What you need to do>
Lines of the data that contain the word "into" are the ones to copy.

Stored entries>
#####
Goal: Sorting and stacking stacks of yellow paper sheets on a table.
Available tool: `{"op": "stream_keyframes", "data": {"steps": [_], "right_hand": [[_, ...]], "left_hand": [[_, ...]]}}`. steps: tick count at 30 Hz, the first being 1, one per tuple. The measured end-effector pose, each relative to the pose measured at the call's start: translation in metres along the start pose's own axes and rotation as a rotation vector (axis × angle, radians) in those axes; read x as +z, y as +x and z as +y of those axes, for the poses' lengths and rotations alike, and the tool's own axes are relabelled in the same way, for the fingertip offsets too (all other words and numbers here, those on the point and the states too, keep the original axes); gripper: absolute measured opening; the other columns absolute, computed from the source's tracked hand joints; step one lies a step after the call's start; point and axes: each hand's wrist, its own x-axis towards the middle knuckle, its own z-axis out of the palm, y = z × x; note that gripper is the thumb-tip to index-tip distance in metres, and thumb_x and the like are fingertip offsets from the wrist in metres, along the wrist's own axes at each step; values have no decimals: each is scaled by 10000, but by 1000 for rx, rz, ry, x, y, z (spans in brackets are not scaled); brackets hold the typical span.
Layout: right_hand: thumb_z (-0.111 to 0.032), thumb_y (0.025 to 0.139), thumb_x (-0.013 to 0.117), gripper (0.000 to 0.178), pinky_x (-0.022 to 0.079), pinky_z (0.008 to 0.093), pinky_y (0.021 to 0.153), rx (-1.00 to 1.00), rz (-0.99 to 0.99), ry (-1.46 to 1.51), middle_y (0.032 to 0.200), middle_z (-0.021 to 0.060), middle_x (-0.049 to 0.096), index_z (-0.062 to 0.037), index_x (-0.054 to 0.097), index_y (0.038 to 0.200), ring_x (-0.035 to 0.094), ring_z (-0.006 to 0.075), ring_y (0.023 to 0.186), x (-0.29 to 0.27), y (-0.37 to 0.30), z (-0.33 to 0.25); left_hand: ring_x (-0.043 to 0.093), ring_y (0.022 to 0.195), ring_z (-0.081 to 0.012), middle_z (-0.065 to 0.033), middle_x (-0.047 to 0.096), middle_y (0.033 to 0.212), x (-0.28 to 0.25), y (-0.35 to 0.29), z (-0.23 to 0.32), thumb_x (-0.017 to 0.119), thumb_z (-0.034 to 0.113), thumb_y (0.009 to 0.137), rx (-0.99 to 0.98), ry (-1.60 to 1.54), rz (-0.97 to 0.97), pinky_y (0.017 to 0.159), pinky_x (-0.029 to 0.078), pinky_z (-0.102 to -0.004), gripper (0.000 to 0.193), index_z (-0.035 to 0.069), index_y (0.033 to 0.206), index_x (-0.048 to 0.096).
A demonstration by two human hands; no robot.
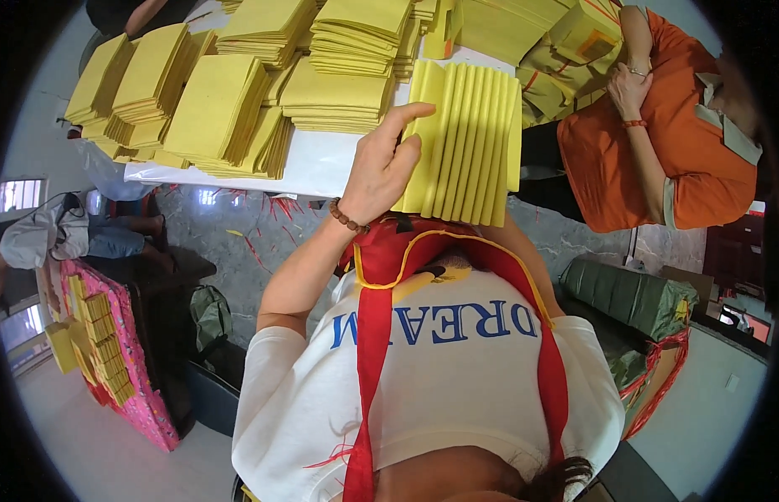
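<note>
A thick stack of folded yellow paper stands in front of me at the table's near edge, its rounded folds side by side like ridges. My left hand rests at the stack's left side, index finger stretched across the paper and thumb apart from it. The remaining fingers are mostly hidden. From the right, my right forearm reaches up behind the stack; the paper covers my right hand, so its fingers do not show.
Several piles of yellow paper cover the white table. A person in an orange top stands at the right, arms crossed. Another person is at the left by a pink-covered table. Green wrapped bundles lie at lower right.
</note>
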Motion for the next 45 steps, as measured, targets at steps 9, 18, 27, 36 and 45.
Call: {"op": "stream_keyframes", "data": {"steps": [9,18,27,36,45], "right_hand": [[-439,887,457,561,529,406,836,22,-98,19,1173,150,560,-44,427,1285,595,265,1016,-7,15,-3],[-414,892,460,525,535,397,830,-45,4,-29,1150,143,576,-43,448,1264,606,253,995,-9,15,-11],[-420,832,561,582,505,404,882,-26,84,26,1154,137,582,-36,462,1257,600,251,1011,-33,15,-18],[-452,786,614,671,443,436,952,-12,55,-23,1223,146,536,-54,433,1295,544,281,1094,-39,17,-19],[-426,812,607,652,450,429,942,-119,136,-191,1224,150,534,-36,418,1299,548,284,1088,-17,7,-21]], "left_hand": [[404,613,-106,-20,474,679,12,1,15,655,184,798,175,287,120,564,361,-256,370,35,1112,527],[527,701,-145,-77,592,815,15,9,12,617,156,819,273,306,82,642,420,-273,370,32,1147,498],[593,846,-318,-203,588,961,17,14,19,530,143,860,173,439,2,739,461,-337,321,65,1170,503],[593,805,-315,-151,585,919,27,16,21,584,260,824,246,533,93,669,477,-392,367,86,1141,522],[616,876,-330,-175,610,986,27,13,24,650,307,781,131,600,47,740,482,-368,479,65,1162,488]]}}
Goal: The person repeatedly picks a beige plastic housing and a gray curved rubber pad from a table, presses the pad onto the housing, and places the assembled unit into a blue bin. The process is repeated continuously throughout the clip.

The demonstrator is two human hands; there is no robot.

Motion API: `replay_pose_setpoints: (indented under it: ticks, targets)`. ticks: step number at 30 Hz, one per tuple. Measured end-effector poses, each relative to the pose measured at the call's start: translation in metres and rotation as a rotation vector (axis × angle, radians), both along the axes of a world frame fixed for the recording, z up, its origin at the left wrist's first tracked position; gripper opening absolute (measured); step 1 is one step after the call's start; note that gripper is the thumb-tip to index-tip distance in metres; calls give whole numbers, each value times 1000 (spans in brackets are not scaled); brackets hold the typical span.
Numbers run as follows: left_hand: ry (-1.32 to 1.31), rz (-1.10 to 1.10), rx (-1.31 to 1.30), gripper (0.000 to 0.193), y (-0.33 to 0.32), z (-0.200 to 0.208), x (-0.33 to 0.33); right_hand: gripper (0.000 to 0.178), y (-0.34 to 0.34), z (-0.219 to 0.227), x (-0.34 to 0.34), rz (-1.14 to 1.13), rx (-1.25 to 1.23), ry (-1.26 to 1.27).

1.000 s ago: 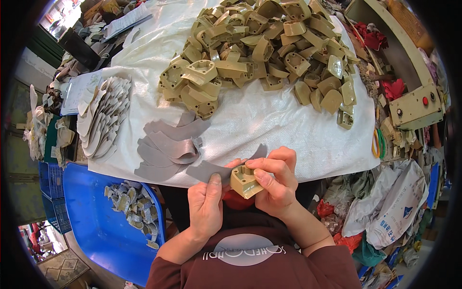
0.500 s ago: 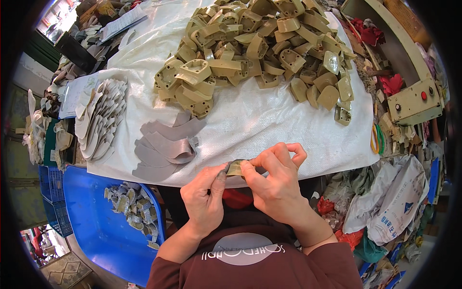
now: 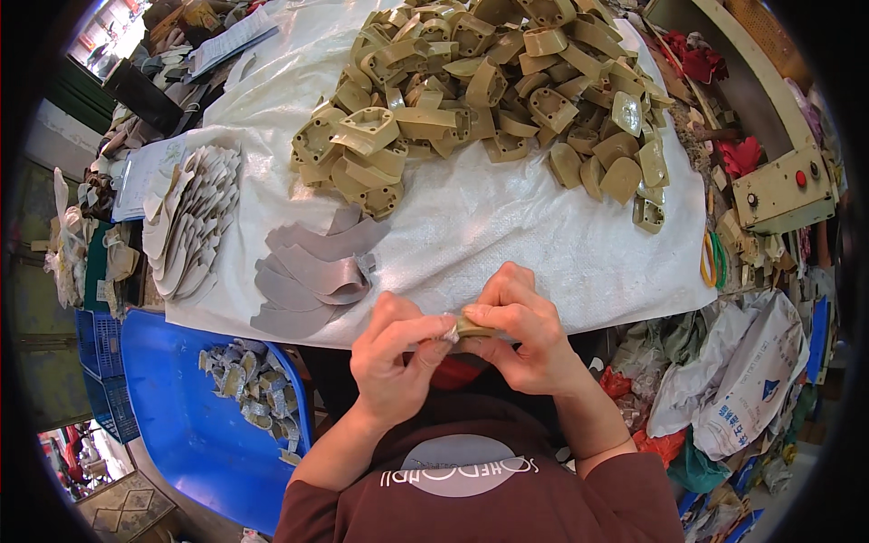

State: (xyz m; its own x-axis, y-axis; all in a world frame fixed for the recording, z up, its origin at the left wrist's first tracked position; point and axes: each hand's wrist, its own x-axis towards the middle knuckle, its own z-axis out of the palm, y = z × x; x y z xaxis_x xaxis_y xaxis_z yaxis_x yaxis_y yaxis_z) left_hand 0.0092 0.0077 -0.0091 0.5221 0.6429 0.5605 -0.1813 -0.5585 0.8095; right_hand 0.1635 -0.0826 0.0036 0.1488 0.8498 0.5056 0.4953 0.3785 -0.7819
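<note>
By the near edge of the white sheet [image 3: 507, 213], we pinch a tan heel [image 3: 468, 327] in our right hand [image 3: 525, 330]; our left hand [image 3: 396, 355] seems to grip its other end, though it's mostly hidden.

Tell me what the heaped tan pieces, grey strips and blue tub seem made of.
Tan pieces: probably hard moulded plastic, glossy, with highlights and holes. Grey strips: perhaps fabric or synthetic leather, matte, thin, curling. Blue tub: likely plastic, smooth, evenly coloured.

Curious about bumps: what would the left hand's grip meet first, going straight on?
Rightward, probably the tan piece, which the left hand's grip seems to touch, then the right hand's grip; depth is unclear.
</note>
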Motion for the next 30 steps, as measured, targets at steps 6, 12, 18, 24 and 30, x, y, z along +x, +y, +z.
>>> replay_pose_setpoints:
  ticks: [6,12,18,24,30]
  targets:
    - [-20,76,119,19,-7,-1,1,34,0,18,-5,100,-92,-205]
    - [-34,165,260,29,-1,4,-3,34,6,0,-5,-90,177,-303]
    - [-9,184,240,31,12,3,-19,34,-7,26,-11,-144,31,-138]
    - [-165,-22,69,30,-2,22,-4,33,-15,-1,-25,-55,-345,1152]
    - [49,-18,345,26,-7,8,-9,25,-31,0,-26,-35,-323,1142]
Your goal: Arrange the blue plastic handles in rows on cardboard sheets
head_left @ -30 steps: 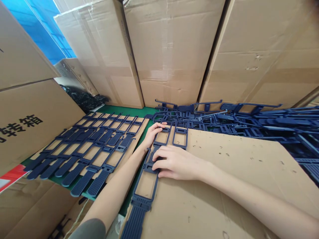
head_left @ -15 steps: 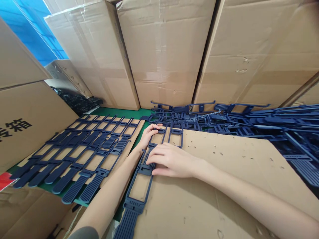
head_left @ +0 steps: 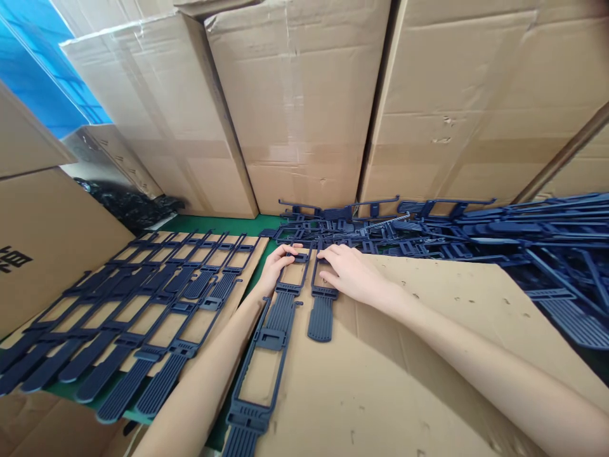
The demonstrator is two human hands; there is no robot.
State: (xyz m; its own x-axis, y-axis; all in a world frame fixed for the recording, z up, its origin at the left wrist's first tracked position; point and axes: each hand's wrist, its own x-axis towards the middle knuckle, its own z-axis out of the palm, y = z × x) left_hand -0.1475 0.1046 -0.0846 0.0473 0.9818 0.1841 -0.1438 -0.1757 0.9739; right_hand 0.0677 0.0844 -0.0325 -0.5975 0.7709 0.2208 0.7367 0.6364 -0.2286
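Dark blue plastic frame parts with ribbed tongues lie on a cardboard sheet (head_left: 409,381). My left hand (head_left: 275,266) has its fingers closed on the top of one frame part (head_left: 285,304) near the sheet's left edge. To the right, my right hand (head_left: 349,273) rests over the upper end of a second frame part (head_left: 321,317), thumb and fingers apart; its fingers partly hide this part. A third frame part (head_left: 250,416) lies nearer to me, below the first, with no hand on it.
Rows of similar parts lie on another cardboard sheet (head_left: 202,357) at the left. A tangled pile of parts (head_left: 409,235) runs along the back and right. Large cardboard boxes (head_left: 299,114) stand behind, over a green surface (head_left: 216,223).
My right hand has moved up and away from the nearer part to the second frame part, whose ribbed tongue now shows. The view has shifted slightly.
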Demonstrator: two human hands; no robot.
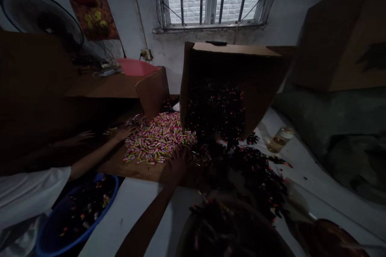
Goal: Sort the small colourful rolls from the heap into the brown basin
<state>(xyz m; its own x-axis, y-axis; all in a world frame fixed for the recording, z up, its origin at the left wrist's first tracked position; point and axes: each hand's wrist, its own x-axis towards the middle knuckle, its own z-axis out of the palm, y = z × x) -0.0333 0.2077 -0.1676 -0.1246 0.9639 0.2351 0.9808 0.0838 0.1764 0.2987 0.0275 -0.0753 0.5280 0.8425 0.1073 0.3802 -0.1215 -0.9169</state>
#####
Response box>
Goal: The person repeatedly picks a beige plastic housing and a gray curved rubber pad from a table, presses the pad onto the housing, and places the assembled unit into a blue bin. The process is repeated continuously throughout the clip.
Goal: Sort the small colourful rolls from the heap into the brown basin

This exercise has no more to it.